(Work to be completed)
Reproduce, please, only the lines from the first line below to the line containing "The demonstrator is", inclusive.

(Data below)
"""

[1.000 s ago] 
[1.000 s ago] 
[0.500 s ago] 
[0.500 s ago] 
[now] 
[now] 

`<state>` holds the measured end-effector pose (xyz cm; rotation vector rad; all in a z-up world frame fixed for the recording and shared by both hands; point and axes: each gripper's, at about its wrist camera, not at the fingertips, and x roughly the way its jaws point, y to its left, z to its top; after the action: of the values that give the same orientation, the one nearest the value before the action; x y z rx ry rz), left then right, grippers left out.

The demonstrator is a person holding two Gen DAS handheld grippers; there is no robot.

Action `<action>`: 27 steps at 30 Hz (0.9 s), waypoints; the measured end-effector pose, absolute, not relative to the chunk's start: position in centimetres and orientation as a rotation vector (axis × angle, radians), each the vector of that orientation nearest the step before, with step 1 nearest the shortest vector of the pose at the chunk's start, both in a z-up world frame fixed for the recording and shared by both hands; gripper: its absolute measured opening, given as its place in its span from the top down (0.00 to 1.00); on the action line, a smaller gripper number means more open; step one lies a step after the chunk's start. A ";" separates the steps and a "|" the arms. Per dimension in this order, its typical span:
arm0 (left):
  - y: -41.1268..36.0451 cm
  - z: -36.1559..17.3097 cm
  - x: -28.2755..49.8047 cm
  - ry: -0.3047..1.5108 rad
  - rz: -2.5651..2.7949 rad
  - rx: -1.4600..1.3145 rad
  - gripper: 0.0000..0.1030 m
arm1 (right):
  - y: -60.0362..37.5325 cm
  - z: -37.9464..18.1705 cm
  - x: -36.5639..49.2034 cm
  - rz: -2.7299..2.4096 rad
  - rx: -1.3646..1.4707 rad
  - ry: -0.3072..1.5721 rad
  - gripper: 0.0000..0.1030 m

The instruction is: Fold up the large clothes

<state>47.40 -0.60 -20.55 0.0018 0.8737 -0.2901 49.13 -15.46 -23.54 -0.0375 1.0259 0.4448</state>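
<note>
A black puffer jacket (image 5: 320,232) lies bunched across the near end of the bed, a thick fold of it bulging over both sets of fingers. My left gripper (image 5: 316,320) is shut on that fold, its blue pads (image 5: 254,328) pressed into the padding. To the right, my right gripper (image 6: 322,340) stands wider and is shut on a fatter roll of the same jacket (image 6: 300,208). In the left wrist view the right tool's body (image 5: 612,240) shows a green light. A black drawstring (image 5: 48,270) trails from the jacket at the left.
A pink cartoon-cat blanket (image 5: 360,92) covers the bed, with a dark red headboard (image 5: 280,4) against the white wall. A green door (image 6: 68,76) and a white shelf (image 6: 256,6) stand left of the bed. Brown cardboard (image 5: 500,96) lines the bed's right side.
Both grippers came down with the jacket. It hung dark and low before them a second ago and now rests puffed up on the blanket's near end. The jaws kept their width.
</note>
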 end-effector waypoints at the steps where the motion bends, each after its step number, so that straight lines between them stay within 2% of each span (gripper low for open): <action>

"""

(Answer to this problem)
[1.000 s ago] 
[1.000 s ago] 
[0.500 s ago] 
[0.500 s ago] 
[now] 
[now] 

`<state>` holds the measured end-effector pose (xyz cm; rotation vector rad; all in a z-up world frame fixed for the recording and shared by both hands; point and axes: each gripper's, at about its wrist camera, not at the fingertips, and x roughly the way its jaws point, y to its left, z to its top; after the action: of the values that give the same orientation, the one nearest the value before the action; x y z rx ry rz), left then right, grippers left out.

The demonstrator is a person holding two Gen DAS handheld grippers; there is no robot.

The work on this exercise is now complete.